Your instructions: When copying the data below, keep only the lines from the one with "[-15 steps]" through the one with "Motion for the", word for word, and skip the pictures.

Collected material:

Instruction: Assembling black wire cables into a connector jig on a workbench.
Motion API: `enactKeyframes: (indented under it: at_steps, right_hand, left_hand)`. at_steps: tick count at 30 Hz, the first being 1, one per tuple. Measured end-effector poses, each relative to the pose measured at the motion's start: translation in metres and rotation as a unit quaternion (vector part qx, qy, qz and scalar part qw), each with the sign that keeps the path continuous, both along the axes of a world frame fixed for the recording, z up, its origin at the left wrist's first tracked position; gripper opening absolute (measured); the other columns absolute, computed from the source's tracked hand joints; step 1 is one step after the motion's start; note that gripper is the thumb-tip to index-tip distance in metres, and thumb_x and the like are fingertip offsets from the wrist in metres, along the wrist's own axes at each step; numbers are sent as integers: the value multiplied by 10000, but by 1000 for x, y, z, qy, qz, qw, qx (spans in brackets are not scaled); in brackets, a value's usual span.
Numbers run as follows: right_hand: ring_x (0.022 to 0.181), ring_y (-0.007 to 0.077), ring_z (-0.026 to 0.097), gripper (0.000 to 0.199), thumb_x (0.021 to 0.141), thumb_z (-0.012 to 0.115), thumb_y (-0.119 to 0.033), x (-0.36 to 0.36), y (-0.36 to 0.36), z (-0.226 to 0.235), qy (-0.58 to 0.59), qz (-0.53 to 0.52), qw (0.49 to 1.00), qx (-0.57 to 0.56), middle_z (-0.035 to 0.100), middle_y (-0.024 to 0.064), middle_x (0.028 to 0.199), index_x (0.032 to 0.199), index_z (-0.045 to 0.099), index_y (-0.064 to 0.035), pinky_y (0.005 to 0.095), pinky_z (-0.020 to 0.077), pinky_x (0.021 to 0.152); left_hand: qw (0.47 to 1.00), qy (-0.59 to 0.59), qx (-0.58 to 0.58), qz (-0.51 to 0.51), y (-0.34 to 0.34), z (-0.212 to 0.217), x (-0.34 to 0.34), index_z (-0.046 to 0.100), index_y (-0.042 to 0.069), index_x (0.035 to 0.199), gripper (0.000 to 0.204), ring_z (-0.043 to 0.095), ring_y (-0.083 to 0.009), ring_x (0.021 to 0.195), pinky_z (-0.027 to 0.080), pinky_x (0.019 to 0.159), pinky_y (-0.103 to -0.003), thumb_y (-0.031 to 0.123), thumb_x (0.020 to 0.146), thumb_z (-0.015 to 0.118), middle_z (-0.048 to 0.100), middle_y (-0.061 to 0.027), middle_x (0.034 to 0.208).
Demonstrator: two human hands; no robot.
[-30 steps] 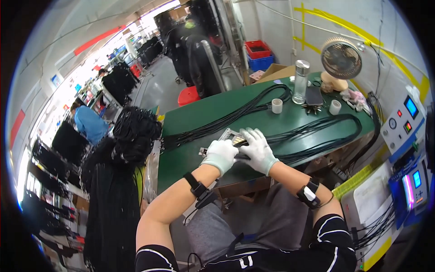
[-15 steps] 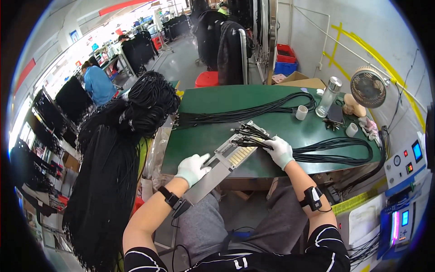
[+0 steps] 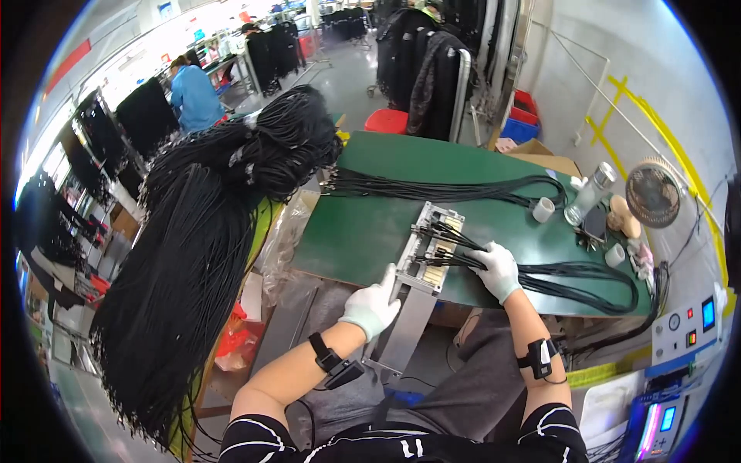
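Observation:
A metal fixture (image 3: 417, 251) with a row of pale blocks lies across the table's near edge, its plain metal plate (image 3: 403, 328) reaching out over my lap. Connector ends of several black cables (image 3: 455, 262) lie across the fixture in two groups. My right hand (image 3: 495, 272), in a white glove, is closed around these cables just right of the fixture; their looped lengths trail off to the right. Also gloved in white, my left hand (image 3: 372, 309) is beside the fixture's near left side, index finger stretched along it. Its lower fingers are partly hidden.
A large heap of black cables (image 3: 185, 262) hangs at the left. Another cable bundle (image 3: 448, 187) lies along the far side of the green table (image 3: 363, 243). At the right stand a glass bottle (image 3: 590, 193), a white cup (image 3: 543, 209) and a fan (image 3: 653, 193).
The fixture has turned to stand more nearly straight away from me. My left hand has moved right along with it. The cable ends now lie spread in two groups, still held by my right hand.

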State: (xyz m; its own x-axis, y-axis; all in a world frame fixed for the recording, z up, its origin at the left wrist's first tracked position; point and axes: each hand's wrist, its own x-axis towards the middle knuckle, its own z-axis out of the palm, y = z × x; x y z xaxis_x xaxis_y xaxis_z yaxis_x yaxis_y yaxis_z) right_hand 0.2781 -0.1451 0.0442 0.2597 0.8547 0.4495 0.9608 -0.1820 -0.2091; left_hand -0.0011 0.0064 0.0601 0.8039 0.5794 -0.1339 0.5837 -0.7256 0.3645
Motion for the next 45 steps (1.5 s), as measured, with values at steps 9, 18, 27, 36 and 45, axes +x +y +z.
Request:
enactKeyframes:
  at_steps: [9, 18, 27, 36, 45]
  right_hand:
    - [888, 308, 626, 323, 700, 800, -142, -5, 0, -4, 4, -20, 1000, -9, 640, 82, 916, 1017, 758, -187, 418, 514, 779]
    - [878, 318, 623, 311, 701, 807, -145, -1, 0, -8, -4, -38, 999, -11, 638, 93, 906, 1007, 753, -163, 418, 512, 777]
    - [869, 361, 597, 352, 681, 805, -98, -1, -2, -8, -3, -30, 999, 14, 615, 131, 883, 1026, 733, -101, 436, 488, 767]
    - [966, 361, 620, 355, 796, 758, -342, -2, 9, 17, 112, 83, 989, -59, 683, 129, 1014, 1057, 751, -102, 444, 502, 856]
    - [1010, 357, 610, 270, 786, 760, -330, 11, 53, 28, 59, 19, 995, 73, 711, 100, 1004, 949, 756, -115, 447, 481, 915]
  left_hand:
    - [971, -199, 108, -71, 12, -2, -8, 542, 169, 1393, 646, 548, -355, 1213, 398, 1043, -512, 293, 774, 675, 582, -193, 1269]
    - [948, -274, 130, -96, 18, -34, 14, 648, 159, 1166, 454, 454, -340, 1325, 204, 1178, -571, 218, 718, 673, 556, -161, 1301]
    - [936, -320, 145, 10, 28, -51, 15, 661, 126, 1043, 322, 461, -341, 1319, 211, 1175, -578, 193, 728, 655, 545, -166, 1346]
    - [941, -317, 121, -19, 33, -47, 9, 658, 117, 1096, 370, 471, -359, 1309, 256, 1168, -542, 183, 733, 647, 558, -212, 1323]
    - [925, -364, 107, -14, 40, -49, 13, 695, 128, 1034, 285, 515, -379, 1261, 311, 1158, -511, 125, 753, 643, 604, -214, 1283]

Your solution:
[-15 steps] 
[+0 steps] 
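Observation:
A metal fixture (image 3: 417, 251) with a row of pale blocks lies across the table's near edge, its plain metal plate (image 3: 403, 328) reaching out over my lap. Connector ends of several black cables (image 3: 455, 262) lie across the fixture in two groups. My right hand (image 3: 495, 272), in a white glove, is closed around these cables just right of the fixture; their looped lengths trail off to the right. Also gloved in white, my left hand (image 3: 372, 309) is beside the fixture's near left side, index finger stretched along it. Its lower fingers are partly hidden.
A large heap of black cables (image 3: 185, 262) hangs at the left. Another cable bundle (image 3: 448, 187) lies along the far side of the green table (image 3: 363, 243). At the right stand a glass bottle (image 3: 590, 193), a white cup (image 3: 543, 209) and a fan (image 3: 653, 193).
The fixture has turned to stand more nearly straight away from me. My left hand has moved right along with it. The cable ends now lie spread in two groups, still held by my right hand.
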
State: (xyz m; its own x-axis, y-axis; all in a world frame fixed for the recording, z up, its origin at the left wrist's first tracked position; point and axes: each hand's wrist, its own x-axis towards the middle knuckle, its own z-axis out of the palm, y = z × x; x y z xaxis_x xaxis_y xaxis_z yaxis_x yaxis_y yaxis_z) right_hand 0.2781 -0.1451 0.0442 0.2597 0.8547 0.4495 0.9608 -0.1820 -0.2091; left_hand -0.0011 0.0064 0.0601 0.8039 0.5794 -0.1339 0.5837 -0.7256 0.3645
Motion for the next 45 steps (1.5 s), as measured, with values at steps 9, 18, 27, 36 and 45, axes +x +y +z.

No more output is required for the exercise.